### What the exercise asks
Find the line with "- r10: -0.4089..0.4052" in the records below. Copy it and every line after it, up to and including the line with "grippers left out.".

(Data to use Opens)

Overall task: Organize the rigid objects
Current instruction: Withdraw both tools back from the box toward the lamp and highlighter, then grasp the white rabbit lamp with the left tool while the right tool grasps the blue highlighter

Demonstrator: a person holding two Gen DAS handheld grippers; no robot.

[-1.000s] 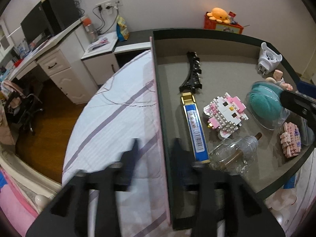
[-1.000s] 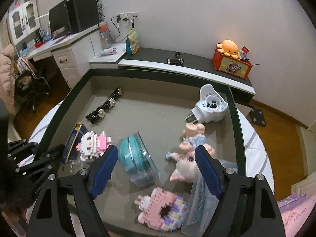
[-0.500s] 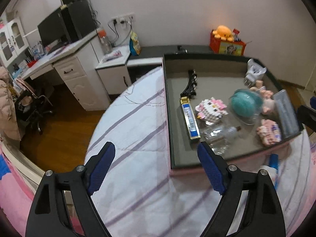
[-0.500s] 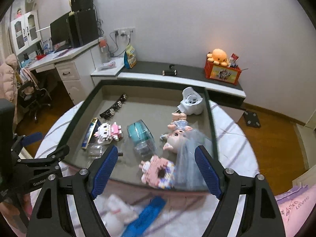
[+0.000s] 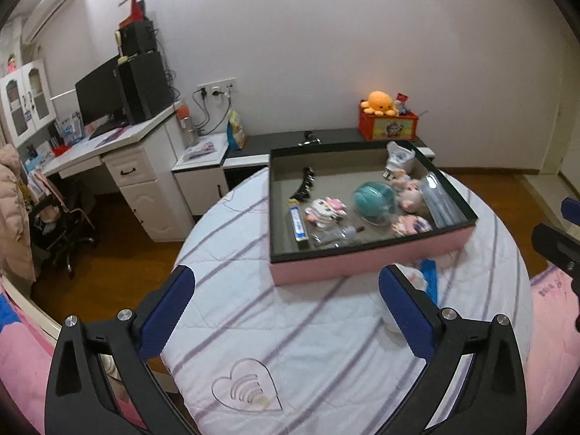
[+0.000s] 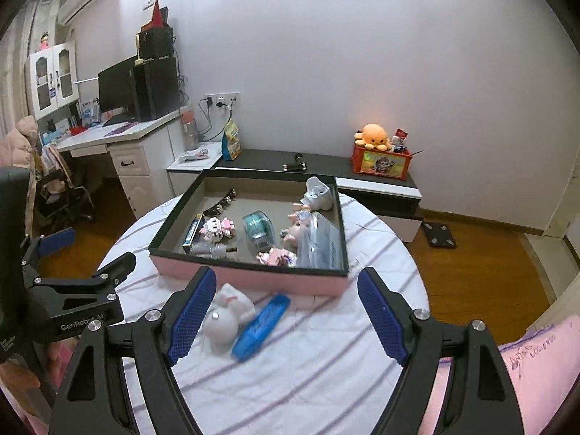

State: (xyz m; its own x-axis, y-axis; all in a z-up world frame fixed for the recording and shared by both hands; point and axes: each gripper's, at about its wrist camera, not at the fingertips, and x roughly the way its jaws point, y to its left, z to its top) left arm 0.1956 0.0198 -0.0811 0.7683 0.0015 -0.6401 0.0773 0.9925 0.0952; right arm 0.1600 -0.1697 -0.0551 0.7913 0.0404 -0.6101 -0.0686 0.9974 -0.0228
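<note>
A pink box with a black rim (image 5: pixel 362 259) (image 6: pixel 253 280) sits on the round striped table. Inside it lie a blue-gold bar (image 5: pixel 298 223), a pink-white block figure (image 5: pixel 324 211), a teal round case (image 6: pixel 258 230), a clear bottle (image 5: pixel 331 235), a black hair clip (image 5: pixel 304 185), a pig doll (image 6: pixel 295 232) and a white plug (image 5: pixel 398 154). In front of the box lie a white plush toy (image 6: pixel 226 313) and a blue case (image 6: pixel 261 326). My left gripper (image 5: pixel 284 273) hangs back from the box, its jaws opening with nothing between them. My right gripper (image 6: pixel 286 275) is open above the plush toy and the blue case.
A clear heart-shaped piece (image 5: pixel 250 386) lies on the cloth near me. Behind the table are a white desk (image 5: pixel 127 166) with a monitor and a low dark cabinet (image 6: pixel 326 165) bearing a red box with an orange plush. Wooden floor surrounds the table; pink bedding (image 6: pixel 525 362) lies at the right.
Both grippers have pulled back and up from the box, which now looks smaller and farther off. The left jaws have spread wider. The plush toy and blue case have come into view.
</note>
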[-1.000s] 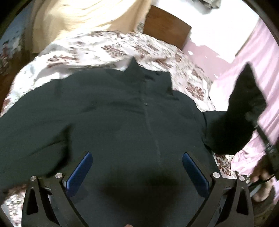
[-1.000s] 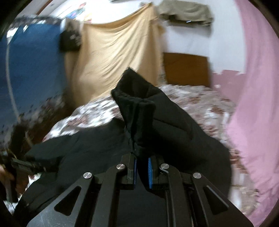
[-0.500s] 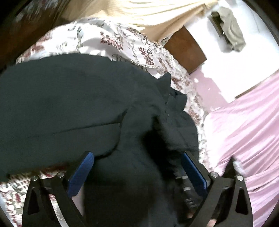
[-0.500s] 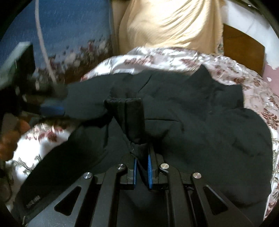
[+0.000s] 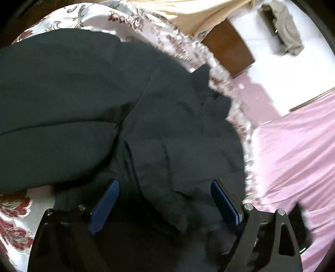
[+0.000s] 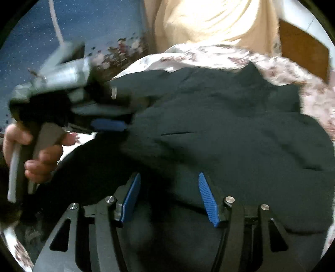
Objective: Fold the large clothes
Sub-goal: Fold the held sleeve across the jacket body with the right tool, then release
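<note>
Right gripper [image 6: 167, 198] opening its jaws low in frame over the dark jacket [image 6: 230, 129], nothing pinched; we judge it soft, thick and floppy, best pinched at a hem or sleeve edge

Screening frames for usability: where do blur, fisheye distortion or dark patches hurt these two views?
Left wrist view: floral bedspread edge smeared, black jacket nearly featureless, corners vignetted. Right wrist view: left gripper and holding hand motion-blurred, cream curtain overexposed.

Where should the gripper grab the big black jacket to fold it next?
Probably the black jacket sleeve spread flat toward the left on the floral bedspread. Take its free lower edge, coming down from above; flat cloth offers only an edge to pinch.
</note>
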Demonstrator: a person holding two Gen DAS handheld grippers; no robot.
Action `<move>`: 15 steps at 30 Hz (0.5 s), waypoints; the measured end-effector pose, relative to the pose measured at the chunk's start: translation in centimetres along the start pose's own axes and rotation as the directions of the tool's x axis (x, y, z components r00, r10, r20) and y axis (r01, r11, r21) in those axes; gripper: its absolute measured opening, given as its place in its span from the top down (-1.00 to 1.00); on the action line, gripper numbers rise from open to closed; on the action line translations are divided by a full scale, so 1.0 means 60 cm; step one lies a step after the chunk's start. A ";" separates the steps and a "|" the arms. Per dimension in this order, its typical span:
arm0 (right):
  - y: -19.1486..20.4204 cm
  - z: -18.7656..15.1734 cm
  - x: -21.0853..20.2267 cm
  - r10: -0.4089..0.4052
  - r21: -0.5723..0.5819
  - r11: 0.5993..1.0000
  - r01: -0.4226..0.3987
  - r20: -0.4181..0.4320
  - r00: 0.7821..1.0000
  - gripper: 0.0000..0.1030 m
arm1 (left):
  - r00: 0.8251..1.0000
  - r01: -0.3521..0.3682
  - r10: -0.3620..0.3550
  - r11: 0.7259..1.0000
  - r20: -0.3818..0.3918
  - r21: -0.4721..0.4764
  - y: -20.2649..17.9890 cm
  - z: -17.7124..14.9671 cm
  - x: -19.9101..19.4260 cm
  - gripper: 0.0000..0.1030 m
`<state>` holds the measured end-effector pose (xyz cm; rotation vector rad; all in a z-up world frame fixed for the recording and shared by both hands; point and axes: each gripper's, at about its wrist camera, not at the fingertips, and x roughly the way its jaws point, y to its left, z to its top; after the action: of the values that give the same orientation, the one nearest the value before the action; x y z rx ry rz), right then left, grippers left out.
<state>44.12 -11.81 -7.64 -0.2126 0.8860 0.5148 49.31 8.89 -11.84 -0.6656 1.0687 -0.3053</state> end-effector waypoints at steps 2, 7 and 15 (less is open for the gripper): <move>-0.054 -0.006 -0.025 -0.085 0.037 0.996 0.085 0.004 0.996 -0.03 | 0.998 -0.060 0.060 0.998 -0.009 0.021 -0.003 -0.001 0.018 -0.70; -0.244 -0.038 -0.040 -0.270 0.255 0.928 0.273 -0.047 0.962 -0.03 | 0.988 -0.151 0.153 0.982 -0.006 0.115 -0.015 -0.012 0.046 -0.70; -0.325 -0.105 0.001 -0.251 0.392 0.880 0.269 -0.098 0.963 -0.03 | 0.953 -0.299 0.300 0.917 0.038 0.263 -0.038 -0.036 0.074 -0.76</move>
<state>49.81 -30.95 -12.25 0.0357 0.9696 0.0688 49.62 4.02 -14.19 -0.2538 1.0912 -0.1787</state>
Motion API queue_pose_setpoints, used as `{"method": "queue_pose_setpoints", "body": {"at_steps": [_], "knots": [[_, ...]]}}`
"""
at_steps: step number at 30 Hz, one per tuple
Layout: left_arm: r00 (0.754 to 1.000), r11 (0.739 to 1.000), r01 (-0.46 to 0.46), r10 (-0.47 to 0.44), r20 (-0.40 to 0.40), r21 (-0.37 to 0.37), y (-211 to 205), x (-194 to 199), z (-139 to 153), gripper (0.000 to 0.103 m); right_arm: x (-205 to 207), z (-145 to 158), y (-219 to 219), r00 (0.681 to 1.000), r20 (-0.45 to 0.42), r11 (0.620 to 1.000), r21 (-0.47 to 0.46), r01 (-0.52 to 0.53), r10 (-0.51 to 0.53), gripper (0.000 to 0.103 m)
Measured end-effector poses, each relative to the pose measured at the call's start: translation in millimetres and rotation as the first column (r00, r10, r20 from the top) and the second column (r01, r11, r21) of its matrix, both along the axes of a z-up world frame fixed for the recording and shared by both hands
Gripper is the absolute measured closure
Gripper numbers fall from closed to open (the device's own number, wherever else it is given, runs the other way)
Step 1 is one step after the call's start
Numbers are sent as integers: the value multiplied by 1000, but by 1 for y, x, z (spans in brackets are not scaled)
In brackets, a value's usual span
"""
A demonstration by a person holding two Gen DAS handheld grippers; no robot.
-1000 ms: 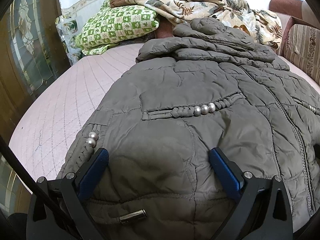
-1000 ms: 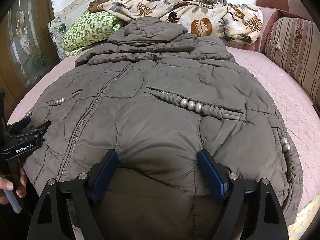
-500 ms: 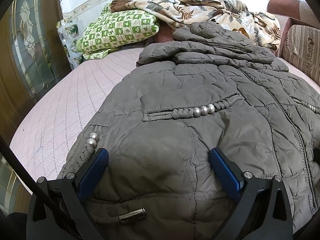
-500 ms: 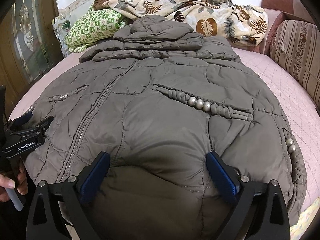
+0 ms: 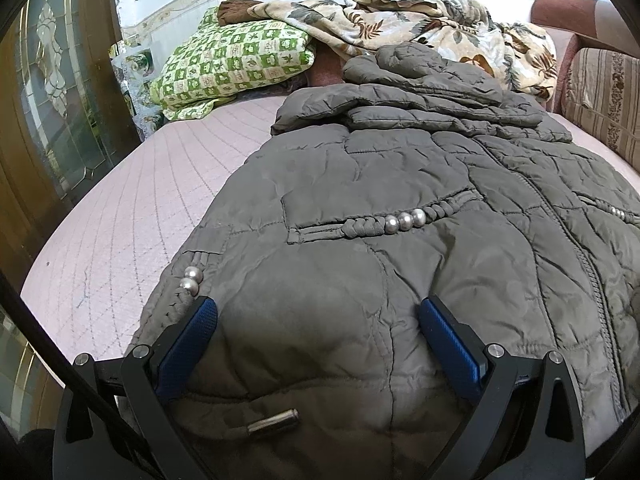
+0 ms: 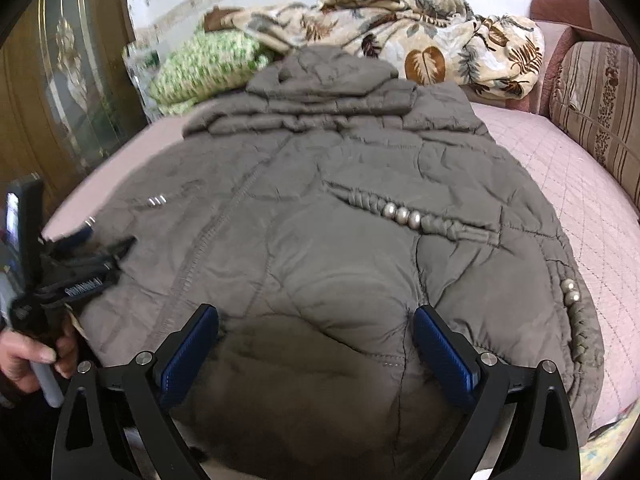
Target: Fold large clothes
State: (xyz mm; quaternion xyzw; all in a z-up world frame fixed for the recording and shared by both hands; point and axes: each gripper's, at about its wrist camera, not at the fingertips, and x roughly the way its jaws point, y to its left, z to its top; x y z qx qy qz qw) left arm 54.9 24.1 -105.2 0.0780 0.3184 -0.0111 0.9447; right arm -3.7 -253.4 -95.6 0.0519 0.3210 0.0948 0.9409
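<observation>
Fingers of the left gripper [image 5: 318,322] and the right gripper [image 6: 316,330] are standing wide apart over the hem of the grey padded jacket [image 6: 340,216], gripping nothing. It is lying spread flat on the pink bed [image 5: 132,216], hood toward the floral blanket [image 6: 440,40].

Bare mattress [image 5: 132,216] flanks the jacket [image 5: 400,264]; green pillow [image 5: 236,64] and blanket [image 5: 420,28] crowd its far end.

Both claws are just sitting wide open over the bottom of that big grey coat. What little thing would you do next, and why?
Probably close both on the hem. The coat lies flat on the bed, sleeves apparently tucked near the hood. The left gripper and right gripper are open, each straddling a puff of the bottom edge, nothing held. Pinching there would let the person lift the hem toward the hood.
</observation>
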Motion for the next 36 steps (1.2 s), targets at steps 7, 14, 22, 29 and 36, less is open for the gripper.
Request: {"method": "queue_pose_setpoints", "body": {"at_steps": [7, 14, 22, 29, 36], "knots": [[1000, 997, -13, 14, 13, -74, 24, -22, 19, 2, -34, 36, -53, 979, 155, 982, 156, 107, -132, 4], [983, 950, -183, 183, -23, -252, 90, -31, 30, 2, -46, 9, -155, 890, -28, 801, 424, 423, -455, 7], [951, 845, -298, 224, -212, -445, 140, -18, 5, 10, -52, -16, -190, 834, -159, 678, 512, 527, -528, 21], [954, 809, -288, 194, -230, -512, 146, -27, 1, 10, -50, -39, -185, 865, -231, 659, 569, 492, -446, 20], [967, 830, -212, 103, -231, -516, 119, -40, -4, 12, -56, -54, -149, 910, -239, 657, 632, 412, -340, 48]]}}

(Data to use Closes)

### Exercise result
  - r10: -0.4089..0.4052
  - r21: -0.5723..0.5819
  - r11: 0.5993..1.0000
  - r01: -0.4226..0.3987
  - r20: -0.4181..0.4320
  - r00: 0.7821..1.0000
  - gripper: 0.0000..0.1030 m
arm1 (left):
  - r00: 0.8251..1.0000
  - r01: -0.3521..0.3682
  - r10: -0.3620..0.3550
  - r11: 0.7259..1.0000
  - r20: -0.3818..0.3918
  - r21: -0.4721..0.4764
  - y: -20.2649..17.9890 cm
  - z: -17.7124..14.9671 cm
  - x: -19.9101..19.4260 cm
  - gripper: 0.0000..0.1030 m
`<state>` holds the measured end-effector pose (xyz cm; rotation vector rad; all in a z-up world frame fixed for the recording and shared by both hands; point and axes: each gripper's, at about its wrist camera, not at the fingertips, and x roughly the way its jaws point, y to its left, z to its top; after the action: of the values that give the same orientation, the one nearest the value before the action; x y z rx ry rz), right then left, grippers left out.

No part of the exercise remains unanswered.